God is a Capitalist

Sunday, January 22, 2017

Bank of England: mainstream econ is broken

It seems that the Bank of England has been feeling the heat from its forecast that Brexit would plunge the UK into a depression. Added to the failure of mainstream economists to predict the Great Recession, the public is losing confidence in its gurus, according to a story in the Guardian,
Haldane described the collapse of Lehman Brothers as the economics profession’s “Michael Fish moment” (a reference to when the BBC weather forecaster predicted in 1987 that the UK would avoid a hurricane that went on to devastate large parts of southern England). Speaking at the Institute for Government in central London, Haldane [Bank of England Chief Economist] said meteorological forecasting had improved markedly following that embarrassing mistake and that the economics profession could follow in its footsteps.
The bank has come under intense criticism for predicting a dramatic slowdown in the UK’s fortunes in the event of a vote for Brexit only for the economy to bounce back strongly and remain one of the best performing in the developed world.
Before the referendum on divorcing the EU, Bank of England governor Mark Carney had warned that that the split would cause a recession in the second half of 2016. Instead, the UK economy grew at an annual rate of 2.4% in the third quarter with no signs of a slowdown in the fourth.

Haldane defended the missed forecast by saying that consumers and the housing market were more resilient than expected. He stuck to his gloomy prediction by saying recession will ravage the UK in 2017. He said of economics:
"It’s a fair cop to say the profession is to some degree in crisis.” His intention was to highlight the problems inherent in placing too much reliance on large models of the economy which assume people always behave rationally.
Mr Haldane said he hoped the lessons learnt after the financial crisis would help economics move away from “narrow and fragile” models to a broader analysis which encompasses insights from other disciplines.
Former UK justice secretary Michael Gove said: 
Sometimes we’re invited to take experts as though they were prophets, as though their words were carved in tablets of stone and that we had to simply meekly bow down before them and accept their verdict.
I think the right response in a democracy, to assertions made by experts, is to say ‘show us the evidence, show us the facts’. And then, if experts or indeed anyone in the debate can make a strong case, draw on evidence and let us think again – then of course they deserve respect.
Of course, followers of Austrian economics have been doing that for decades but he has ignored them. 

Haldane blamed the profession’s reliance on models that were built for an age when consumers and businesses, and especially banks, “behaved rationally,” adding,  
Since 2008, consumers have maintained their spending when the classic economic models would have expected them to be more circumspect.
The article continued:
 He blamed decades of education policies – that had left numeracy levels in England only just above Albania – for holding back improvements in productivity. He said the lack of numeracy skills was stark in comparison with other countries, which placed more emphasis on workers having more than a basic level of maths.
It’s good that some economists at the Bank of England can admit failure. That is the first step toward recovery from addiction.

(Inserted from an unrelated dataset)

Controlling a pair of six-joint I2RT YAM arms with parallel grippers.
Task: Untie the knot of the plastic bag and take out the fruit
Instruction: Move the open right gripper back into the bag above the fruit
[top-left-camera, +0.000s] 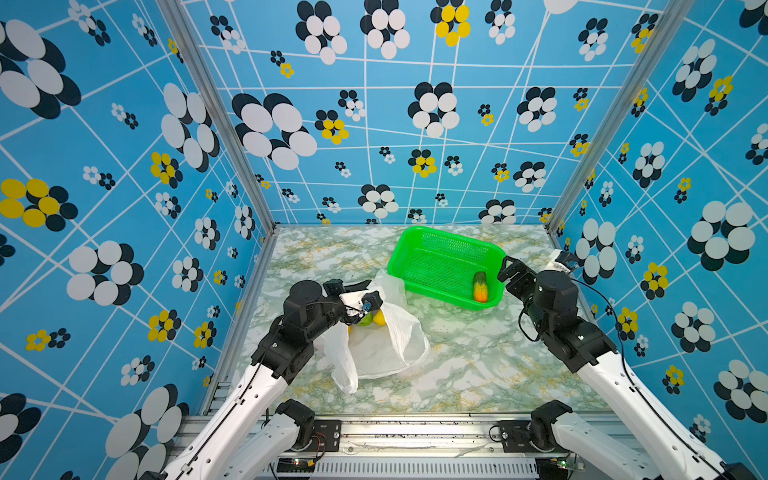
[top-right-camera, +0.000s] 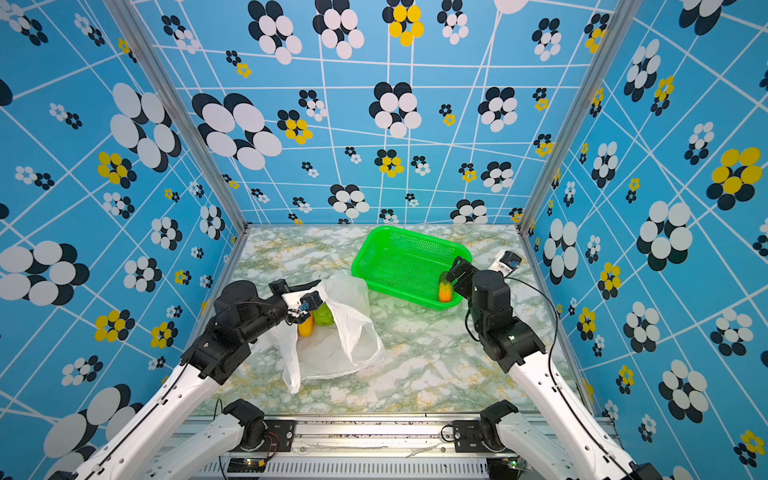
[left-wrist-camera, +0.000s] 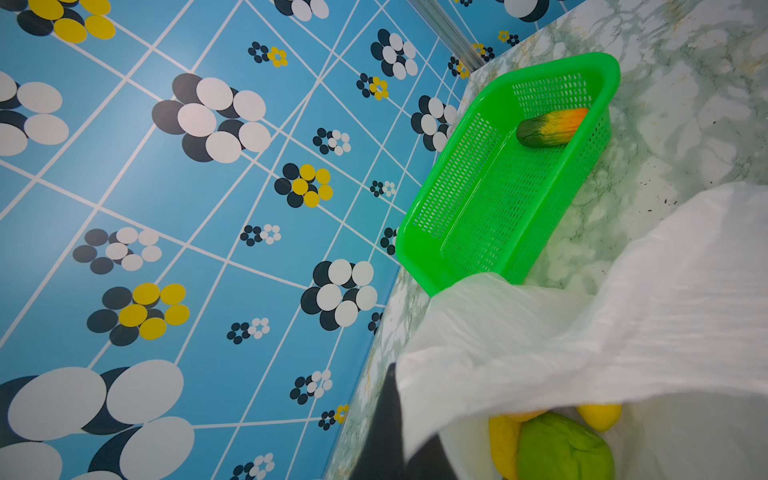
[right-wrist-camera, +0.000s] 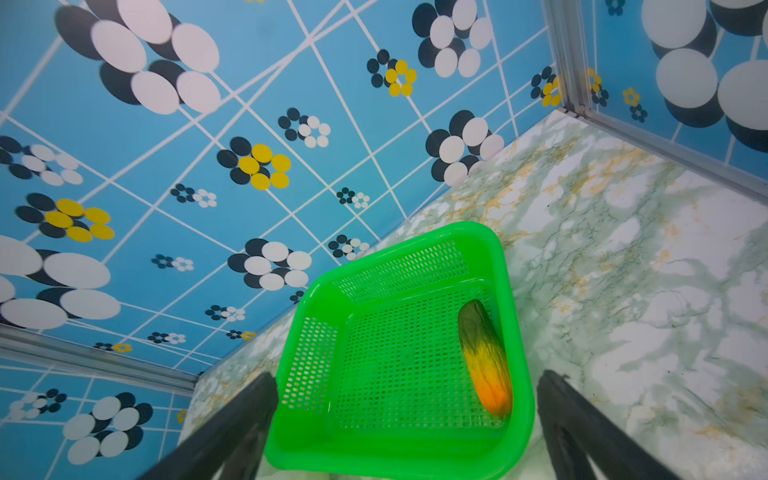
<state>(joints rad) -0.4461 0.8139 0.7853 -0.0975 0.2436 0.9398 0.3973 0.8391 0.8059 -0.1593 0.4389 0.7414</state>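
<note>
**Left claw** (top-left-camera: 365, 284): closed, pinching the raised rim of the plastic bag (top-left-camera: 386, 345). The left wrist view shows one dark finger (left-wrist-camera: 386, 415) with the plastic draped directly against it.

**Plastic bag:** lies on the bench (top-left-camera: 478, 365), left of centre, with its mouth open towards the left arm. One loop handle (top-left-camera: 345, 374) trails loose across the bench towards the near edge.

**Fruit in the bag:** a green round fruit (top-right-camera: 323, 316) and a yellow-orange fruit (top-right-camera: 305, 326) sit touching each other inside the mouth, just beneath the left wrist. The left wrist view shows a further yellow piece (left-wrist-camera: 598, 415) behind the green one.

**Basket** (top-left-camera: 453, 237): a green mesh tray near the back of the bench, just beyond the bag. A green-orange fruit (top-left-camera: 480, 286) lies flat on its floor, along the right wall.

**Right claw** (top-left-camera: 503, 269): fully spread and holding nothing. It hangs at the basket's right corner, its fingers (right-wrist-camera: 232, 428) straddling the basket.
</note>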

But blaming the public for being irrational and bad at “maths” shows they have a long way to go.

Austrian economists should never burn at the stake others for missing forecasts because they have known all along such precision is impossible. Hayek lectured in his Nobel Prize speech
The correlation between aggregate demand and total employment, for instance, may only be approximate, but as it is the only one on which we have quantitative data, it is accepted as the only causal connection that counts. On this standard there may thus well exist better "scientific" evidence for a false theory, which will be accepted because it is more "scientific", than for a valid explanation, which is rejected because there is no sufficient quantitative evidence for it.
...I confess that I prefer true but imperfect knowledge, even if it leaves much indetermined and unpredictable, to a pretence of exact knowledge that is likely to be false. The credit which the apparent conformity with recognized scientific standards can gain for seemingly simple but false theories may, as the present instance shows, have grave consequences. In fact, in the case discussed, the very measures which the dominant "macro-economic" theory has recommended as a remedy for unemployment, namely the increase of aggregate demand, have become a cause of a very extensive misallocation of resources which is likely to make later large-scale unemployment inevitable.
Compared to economics, physics is child’s play. The subject of economics, humanity, is far more rich and complex than any of the objects of study of physics, whether black holes or subatomic particles. Since Walras, mainstream economists have done little more than starve the voluptuous field and force it to fit into the math bikini. That's why they get so much wrong. They are left with very little material to work with. 

History of finance is similar. I summarize it in by book, Financial Bull Riding. As a result, financial academics have determined that everything is random, so all an investor can do is buy the market and hold on. But investing is so much richer than that, as many have proven, especially Warren Buffet. 

Yes, mainstream economics is broken, as Haldane said. It has been broken since Keynes. It takes many failures like those Haldane pointed to in order to convince a few, but most refuse to repent. It usually takes a new generation that is open to the truth to make a major change in a field like economics. Maybe the next generation will be it. 

The bottom line for investors is don't trust their forecasts.